Calligo used a combination of Bayesian trees fit across multiple transactional profiles to assess the likelihood of fraud for each transaction. The scores were combined with an assessment of each customer’s risk & transaction profiles to identify likely cases of fraud.
Following our Data Science by Design methodology, we found each of the customers had different fraud rates and transaction profiles which increased the difficulty of building a single machine learning model that would generalize across the population. To address this, we analyzed the statistical distributions of each data set and built individual Bayesian tree models for each client independently. Eventually combining them into a single tree that considered the underlying fraud rate and number of observations at each node. The meta model penalized inconsistencies across the datasets and could be adjusted by changing the weight of each of the customer trees to fit the different risk profiles of new clients.

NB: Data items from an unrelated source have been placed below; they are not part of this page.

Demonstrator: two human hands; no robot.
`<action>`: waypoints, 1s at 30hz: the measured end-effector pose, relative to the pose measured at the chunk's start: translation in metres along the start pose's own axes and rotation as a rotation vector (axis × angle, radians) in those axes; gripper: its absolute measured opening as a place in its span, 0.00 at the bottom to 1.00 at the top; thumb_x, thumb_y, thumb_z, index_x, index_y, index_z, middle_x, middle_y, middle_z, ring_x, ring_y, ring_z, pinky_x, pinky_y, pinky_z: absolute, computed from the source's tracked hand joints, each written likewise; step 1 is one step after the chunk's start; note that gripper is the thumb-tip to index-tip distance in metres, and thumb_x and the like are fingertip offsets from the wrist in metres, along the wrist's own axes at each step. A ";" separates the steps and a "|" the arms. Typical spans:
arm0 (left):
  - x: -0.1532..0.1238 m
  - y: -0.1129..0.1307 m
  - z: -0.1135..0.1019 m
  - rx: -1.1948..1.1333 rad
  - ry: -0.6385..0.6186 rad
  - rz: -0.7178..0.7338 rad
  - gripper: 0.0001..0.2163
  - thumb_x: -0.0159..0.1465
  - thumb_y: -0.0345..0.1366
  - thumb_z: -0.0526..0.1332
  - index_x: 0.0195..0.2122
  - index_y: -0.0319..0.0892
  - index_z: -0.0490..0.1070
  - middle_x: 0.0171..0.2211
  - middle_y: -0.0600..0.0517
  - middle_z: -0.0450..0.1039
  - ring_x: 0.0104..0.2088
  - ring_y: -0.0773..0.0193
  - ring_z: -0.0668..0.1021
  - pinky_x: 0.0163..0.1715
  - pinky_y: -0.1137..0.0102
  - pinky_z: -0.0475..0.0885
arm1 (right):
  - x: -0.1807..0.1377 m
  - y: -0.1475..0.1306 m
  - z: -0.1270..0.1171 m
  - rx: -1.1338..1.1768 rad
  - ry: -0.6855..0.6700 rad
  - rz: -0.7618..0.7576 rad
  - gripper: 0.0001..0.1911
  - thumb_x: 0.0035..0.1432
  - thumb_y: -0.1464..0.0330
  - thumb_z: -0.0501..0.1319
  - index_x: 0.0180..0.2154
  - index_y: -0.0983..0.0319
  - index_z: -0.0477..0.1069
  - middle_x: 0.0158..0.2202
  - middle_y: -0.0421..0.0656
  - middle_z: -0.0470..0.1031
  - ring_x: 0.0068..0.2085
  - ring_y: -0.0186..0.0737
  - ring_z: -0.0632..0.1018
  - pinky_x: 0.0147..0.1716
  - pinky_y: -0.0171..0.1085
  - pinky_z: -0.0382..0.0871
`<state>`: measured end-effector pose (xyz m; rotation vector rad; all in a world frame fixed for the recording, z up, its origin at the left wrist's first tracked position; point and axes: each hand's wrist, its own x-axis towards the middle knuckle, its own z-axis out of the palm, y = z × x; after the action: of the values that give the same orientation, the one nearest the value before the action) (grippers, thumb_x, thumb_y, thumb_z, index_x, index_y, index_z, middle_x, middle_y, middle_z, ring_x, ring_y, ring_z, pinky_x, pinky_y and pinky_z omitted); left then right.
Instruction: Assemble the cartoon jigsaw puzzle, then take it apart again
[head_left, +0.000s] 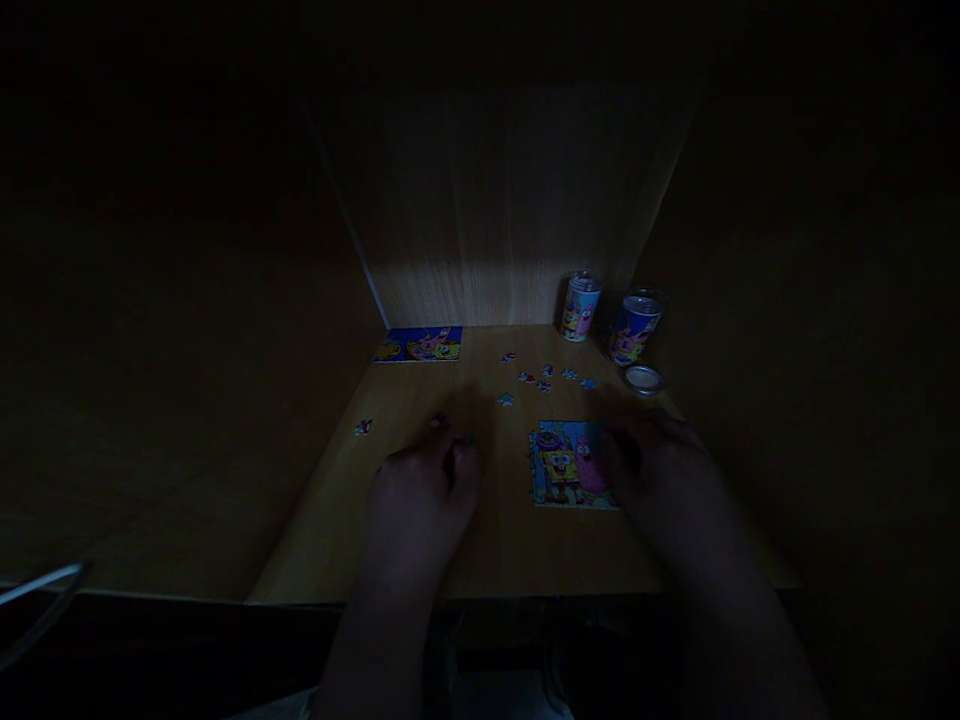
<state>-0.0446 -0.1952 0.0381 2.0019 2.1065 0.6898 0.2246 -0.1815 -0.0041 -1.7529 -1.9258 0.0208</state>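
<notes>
A partly assembled jigsaw puzzle (559, 470) with cartoon figures lies flat on the wooden desk. My right hand (667, 480) is over its right side, fingers curled down and covering that edge; whatever they may hold is hidden. To the left of the puzzle, my left hand (420, 490) is closed just above the desk. A small dark puzzle piece (439, 420) shows at its fingertips. Beyond the puzzle, several loose pieces (544, 385) are scattered, among them a light blue piece (505, 399). Another single piece (363, 428) lies far left.
A second assembled puzzle (420, 344) lies at the back left corner. Two printed cans, one light blue (580, 308) and one dark blue (634, 330), stand at the back right, near a round lid (643, 379). Wooden panels (502, 200) enclose the dim desk.
</notes>
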 end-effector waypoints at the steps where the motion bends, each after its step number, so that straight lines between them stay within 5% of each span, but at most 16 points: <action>1: 0.000 0.000 0.000 0.000 -0.005 0.002 0.11 0.74 0.37 0.56 0.37 0.46 0.78 0.33 0.48 0.85 0.33 0.53 0.86 0.32 0.65 0.64 | 0.000 0.000 0.000 -0.004 0.002 -0.002 0.11 0.75 0.62 0.59 0.44 0.58 0.79 0.49 0.53 0.82 0.51 0.58 0.80 0.54 0.55 0.74; 30: 0.001 -0.003 0.003 0.012 -0.029 0.014 0.13 0.75 0.38 0.55 0.39 0.46 0.80 0.33 0.47 0.85 0.34 0.51 0.86 0.34 0.64 0.66 | 0.000 -0.006 -0.003 -0.028 0.005 0.004 0.11 0.76 0.64 0.58 0.44 0.59 0.79 0.49 0.53 0.83 0.49 0.57 0.80 0.51 0.53 0.74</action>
<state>-0.0465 -0.1937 0.0346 2.0218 2.0872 0.6483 0.2206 -0.1832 0.0003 -1.7735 -1.9282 -0.0095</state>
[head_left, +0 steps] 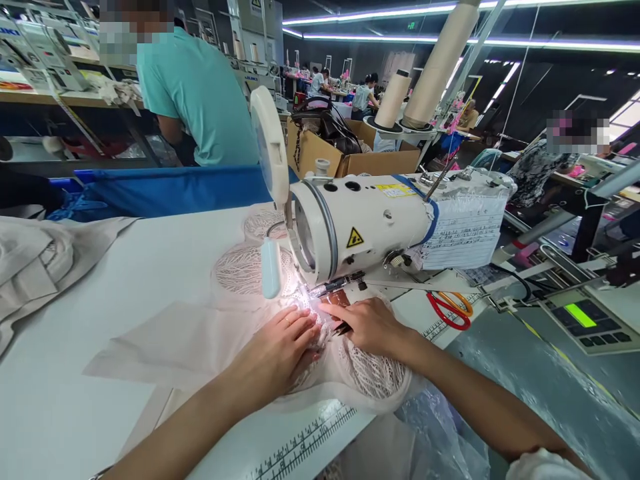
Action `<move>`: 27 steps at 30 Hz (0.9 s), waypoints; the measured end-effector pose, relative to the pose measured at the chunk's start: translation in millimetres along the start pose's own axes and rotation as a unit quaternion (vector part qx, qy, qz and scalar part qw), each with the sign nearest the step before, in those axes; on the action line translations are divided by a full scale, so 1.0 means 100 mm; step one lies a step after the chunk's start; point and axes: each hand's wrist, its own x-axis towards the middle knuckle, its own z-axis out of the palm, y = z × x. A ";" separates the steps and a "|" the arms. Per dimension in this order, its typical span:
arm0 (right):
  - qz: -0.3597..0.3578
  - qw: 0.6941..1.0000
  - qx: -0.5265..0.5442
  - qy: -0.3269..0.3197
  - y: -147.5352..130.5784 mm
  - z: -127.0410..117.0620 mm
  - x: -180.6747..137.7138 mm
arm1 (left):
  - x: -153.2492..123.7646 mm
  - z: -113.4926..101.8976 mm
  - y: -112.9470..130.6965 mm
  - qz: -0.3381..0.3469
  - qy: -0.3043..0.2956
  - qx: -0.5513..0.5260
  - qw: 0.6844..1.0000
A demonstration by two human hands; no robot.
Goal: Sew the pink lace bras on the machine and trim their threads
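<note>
A white sewing machine (pixel 370 223) stands on the white table (pixel 75 373), its lamp lighting the needle area. Pale lace fabric (pixel 240 270) runs under the machine and toward me. My left hand (pixel 280 343) lies flat on the lace just left of the needle, fingers spread and pressing it down. My right hand (pixel 367 327) presses the lace on the right of the needle, with a thin dark tool under its fingers. A sheer pale fabric piece (pixel 170 343) lies beside my left arm.
Red-and-orange scissors (pixel 450 308) lie right of the machine. A control panel with a green display (pixel 583 320) sits far right. Bundled beige cloth (pixel 35 263) is at the left. A person in a teal shirt (pixel 200 100) stands behind, by a cardboard box (pixel 350 157) and thread cones (pixel 393 100).
</note>
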 end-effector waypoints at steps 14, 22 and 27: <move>-0.066 0.996 -0.017 0.062 0.06 0.06 0.19 | -0.02 -0.09 -0.05 -0.009 -0.046 0.072 0.996; -0.071 0.996 -0.008 0.053 0.09 -0.01 0.20 | -0.03 -0.07 -0.04 -0.046 -0.048 0.064 0.996; -0.094 0.993 -0.025 0.064 0.13 0.03 0.20 | -0.03 -0.09 -0.05 -0.055 -0.054 0.061 0.995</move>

The model output was an increase or decrease in fraud for each transaction relative to a defined baseline fraud rate. Additionally, clients could see the impact of each feature on the prediction and the match rating of each attribute. Not only was the output easily interpretable, but it also provided clients with more information to aid with their criteria for accepting or referring transactions.

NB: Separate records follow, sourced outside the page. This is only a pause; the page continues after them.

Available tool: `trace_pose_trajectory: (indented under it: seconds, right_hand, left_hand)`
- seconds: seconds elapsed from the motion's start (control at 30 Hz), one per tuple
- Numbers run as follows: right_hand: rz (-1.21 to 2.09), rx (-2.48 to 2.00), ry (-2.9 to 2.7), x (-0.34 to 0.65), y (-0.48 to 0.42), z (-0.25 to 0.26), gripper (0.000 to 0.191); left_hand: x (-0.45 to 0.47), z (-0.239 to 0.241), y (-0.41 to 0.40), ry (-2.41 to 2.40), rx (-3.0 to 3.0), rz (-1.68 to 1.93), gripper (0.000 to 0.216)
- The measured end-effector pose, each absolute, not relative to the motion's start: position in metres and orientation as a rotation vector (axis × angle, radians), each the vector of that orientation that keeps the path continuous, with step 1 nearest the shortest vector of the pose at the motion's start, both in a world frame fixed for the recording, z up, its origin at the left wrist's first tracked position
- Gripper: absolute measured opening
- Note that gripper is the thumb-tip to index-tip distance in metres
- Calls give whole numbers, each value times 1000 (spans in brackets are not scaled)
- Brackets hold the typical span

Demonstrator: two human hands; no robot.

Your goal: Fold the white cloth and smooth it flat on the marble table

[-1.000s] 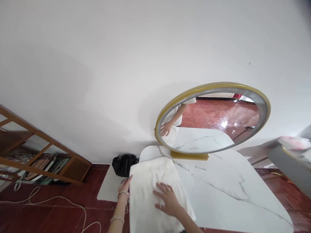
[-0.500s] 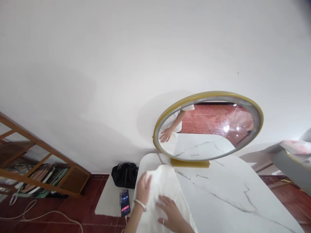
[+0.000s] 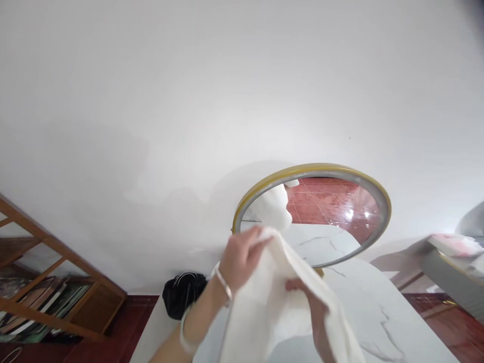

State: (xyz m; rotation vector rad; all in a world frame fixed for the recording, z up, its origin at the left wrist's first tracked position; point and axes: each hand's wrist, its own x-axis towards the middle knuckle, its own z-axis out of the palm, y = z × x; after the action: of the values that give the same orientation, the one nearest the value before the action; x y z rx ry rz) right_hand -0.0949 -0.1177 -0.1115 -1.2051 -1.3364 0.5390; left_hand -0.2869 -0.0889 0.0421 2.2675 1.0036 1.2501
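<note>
A white cloth (image 3: pixel 260 297) is raised off the white marble-patterned table and hangs in loose folds. My left hand (image 3: pixel 239 254) is closed on its upper edge, thumb and fingers pinching the fabric in front of the mirror. Within a fold on the right is my right hand (image 3: pixel 315 312), partly covered by the cloth; its fingers look curled in against the fabric. A round gold-rimmed mirror (image 3: pixel 333 201) stands on the table (image 3: pixel 381 302) just beyond my hands. The raised cloth hides most of the mirror's base.
On the left, a black handbag (image 3: pixel 181 295) rests on a pale surface (image 3: pixel 147 338) beside the table. A wooden shelf (image 3: pixel 56 297) with books and papers leans into view at far left. At right stands a grey cabinet (image 3: pixel 449 272) with a pinkish packet (image 3: pixel 457 244).
The cloth has come up off the table. My left hand has risen with its edge, and my right hand, earlier spread flat on top, is now inside a fold. The view has shifted slightly.
</note>
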Motion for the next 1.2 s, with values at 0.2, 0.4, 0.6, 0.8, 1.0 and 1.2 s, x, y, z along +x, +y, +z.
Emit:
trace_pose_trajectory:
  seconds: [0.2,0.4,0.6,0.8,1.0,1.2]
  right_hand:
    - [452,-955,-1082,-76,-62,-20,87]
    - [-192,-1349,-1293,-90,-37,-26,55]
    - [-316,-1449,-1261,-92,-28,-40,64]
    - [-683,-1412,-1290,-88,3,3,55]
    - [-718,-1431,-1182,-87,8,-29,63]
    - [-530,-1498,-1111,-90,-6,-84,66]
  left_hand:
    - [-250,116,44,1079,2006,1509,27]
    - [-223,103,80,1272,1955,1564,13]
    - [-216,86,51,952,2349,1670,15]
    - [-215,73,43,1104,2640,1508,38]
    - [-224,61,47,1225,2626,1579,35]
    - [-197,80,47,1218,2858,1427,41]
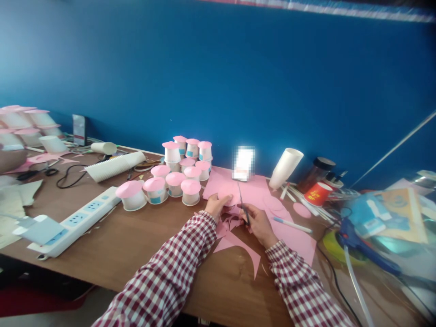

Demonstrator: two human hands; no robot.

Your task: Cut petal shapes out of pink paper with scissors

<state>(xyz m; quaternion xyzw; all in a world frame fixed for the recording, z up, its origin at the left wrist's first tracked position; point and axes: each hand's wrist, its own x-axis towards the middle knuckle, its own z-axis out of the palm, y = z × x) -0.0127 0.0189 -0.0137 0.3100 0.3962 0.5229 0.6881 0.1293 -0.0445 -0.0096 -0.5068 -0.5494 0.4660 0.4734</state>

Additional analysis could be supplied to individual clients to understand how the model could best be applied to their unique transactions and provide insights beyond the data available in the model such as transaction size. The model was built to be able to be customized for individual clients and provide insights based on their unique risk and transaction profile.
The pilot program was successful and initial client tests yielded positive results.
The new product is currently being tested with a small set of clients. Initial feedback has been positive with clients excited about the increased explainability of the model and the new support for their decision making.
Client specific analysis showed that 40% of all transactions could automatically be accepted and reduce the oversight for low-risk transactions. High-risk transactions were able to be automatically identified and flagged for manual review. Transactions flagged by the model had a fraud rate 6x higher than non-flagged transactions.
Initial analysis estimated each client could save over $1 million a year using this product.